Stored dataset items
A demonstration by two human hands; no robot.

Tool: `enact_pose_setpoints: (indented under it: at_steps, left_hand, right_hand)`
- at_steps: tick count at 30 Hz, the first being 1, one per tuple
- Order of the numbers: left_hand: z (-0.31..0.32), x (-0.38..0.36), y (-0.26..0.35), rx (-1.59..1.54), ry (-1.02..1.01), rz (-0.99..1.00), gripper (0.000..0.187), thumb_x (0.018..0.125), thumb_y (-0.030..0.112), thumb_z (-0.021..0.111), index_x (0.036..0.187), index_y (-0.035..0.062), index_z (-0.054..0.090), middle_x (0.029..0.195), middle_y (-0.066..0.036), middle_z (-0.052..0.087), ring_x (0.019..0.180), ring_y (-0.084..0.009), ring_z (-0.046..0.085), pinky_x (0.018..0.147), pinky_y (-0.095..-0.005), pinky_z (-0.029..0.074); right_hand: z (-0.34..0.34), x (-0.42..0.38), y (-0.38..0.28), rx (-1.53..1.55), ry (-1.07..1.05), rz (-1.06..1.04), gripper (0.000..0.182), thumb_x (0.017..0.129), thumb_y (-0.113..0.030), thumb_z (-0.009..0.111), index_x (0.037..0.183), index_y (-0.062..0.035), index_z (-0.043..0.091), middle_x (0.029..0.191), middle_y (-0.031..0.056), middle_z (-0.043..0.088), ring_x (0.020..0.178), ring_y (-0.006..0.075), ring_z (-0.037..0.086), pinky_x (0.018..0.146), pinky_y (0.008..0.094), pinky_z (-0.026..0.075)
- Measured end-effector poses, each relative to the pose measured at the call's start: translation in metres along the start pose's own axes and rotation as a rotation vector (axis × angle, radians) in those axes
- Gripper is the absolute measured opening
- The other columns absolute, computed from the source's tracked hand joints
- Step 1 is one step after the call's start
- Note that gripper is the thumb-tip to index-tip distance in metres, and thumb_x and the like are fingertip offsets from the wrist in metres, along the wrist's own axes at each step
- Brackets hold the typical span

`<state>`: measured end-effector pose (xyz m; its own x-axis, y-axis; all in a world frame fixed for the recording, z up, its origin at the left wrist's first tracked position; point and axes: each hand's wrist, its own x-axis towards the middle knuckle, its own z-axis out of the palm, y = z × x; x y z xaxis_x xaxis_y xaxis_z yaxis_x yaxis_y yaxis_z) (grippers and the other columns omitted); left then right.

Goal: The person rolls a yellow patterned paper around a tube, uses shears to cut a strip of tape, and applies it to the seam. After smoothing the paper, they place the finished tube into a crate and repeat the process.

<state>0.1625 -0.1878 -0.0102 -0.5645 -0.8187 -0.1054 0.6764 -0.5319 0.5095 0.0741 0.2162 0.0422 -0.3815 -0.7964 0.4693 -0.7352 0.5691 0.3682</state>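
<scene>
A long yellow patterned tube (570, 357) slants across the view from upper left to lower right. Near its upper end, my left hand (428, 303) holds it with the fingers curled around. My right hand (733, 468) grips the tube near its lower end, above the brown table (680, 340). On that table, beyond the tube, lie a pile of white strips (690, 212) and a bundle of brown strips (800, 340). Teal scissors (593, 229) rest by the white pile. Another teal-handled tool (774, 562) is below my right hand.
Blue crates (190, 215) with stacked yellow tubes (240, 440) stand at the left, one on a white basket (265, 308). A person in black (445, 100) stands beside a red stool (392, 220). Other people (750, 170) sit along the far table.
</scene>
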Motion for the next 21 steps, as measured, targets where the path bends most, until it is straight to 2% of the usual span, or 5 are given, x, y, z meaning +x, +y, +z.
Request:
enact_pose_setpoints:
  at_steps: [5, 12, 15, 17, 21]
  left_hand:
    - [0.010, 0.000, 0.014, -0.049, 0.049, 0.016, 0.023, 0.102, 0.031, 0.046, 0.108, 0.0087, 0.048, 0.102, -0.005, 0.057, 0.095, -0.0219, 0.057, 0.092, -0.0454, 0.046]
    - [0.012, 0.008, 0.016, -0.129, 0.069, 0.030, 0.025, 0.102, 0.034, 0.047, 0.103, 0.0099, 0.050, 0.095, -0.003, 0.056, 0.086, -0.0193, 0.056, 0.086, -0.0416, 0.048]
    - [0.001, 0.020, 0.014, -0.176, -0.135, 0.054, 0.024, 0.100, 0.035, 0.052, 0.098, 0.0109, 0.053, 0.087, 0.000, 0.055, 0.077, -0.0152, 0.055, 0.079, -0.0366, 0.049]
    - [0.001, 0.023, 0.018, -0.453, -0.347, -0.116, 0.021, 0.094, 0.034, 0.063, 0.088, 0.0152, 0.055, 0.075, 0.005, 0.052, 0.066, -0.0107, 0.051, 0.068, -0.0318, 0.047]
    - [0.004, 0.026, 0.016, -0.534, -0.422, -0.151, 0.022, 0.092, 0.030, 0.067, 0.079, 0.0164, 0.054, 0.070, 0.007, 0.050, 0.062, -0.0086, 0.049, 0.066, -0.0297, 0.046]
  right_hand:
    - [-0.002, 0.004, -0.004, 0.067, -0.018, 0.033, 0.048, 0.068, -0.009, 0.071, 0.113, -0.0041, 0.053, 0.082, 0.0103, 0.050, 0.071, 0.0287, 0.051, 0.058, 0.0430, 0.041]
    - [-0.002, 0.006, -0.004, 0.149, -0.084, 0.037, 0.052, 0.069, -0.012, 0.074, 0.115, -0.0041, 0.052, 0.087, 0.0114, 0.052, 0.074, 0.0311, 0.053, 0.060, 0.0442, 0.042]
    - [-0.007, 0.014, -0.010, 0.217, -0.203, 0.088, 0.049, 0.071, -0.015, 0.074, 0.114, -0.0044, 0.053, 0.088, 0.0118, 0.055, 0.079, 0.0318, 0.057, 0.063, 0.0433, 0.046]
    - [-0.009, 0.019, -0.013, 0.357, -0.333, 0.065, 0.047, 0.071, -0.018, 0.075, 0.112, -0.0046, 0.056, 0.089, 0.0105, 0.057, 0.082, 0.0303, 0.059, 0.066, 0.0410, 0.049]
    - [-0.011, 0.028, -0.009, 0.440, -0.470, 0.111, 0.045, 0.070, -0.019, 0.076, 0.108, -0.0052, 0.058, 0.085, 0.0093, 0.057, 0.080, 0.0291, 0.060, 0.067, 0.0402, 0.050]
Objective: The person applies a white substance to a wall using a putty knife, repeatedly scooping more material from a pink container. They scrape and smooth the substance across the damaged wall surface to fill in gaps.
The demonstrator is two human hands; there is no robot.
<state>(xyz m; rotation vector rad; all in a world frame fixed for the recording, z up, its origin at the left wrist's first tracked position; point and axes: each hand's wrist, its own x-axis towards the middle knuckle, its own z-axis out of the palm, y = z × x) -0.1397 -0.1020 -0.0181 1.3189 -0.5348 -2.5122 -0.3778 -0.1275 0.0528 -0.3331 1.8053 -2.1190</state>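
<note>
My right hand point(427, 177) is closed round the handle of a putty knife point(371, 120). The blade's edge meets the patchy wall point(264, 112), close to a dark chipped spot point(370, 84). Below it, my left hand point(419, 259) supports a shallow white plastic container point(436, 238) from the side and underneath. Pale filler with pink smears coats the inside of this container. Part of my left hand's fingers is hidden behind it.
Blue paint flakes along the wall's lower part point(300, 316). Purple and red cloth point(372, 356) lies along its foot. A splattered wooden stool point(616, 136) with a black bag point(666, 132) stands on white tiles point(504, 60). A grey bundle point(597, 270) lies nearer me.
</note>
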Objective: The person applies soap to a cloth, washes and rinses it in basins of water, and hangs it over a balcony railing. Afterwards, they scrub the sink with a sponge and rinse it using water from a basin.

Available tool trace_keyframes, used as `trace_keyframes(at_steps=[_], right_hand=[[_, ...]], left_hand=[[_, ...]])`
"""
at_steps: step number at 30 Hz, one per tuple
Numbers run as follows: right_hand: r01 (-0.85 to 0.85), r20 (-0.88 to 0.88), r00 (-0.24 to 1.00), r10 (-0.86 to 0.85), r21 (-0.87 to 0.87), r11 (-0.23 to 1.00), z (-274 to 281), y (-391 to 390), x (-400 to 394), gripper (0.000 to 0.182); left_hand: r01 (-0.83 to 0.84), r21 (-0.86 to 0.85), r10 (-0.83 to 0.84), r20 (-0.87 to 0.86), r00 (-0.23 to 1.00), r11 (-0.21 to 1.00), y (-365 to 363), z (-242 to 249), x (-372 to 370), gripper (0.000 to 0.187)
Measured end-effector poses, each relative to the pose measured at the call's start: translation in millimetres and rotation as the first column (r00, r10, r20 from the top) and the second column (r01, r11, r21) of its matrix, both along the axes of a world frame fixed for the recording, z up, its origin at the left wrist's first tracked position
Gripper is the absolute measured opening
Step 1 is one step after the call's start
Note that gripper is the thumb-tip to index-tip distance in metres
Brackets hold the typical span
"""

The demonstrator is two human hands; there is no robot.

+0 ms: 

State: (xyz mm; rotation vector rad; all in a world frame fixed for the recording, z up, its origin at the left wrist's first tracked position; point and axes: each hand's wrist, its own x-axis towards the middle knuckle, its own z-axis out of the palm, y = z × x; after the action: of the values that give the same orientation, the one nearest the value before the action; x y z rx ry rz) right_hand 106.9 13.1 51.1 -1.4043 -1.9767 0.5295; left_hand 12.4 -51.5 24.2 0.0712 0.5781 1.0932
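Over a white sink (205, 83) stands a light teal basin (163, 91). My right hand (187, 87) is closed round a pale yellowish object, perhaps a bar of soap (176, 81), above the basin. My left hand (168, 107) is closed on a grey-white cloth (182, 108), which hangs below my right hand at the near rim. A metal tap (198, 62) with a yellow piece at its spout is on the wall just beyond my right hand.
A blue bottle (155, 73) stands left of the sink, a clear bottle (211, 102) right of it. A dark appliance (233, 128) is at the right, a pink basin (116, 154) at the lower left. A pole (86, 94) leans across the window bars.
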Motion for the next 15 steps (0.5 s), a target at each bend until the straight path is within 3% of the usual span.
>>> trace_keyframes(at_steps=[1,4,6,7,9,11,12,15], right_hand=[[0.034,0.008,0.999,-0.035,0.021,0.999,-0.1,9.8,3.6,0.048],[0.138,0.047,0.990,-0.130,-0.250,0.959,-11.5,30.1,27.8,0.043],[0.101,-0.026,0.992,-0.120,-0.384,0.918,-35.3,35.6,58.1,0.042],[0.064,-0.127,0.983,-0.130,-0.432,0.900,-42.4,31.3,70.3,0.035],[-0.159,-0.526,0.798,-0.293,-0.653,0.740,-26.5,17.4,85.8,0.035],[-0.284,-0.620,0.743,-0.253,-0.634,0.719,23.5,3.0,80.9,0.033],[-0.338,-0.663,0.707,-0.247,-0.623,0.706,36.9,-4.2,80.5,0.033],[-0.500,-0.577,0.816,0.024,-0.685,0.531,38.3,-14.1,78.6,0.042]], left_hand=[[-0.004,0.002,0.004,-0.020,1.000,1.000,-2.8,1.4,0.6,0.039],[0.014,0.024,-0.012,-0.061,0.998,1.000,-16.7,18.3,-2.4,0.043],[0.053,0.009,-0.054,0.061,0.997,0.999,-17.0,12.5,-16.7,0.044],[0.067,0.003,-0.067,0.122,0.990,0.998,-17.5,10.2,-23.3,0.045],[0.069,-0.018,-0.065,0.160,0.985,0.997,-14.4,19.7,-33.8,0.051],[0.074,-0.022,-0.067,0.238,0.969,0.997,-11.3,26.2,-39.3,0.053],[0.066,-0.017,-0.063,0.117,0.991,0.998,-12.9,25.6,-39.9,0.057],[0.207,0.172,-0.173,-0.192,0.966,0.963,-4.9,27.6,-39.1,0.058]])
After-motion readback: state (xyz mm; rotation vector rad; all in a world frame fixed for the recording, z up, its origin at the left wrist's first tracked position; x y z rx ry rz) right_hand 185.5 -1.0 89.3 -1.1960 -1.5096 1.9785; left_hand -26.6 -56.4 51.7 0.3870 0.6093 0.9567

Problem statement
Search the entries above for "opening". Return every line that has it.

Task response
- Gripper is the absolute measured opening
Gripper is the absolute measured opening

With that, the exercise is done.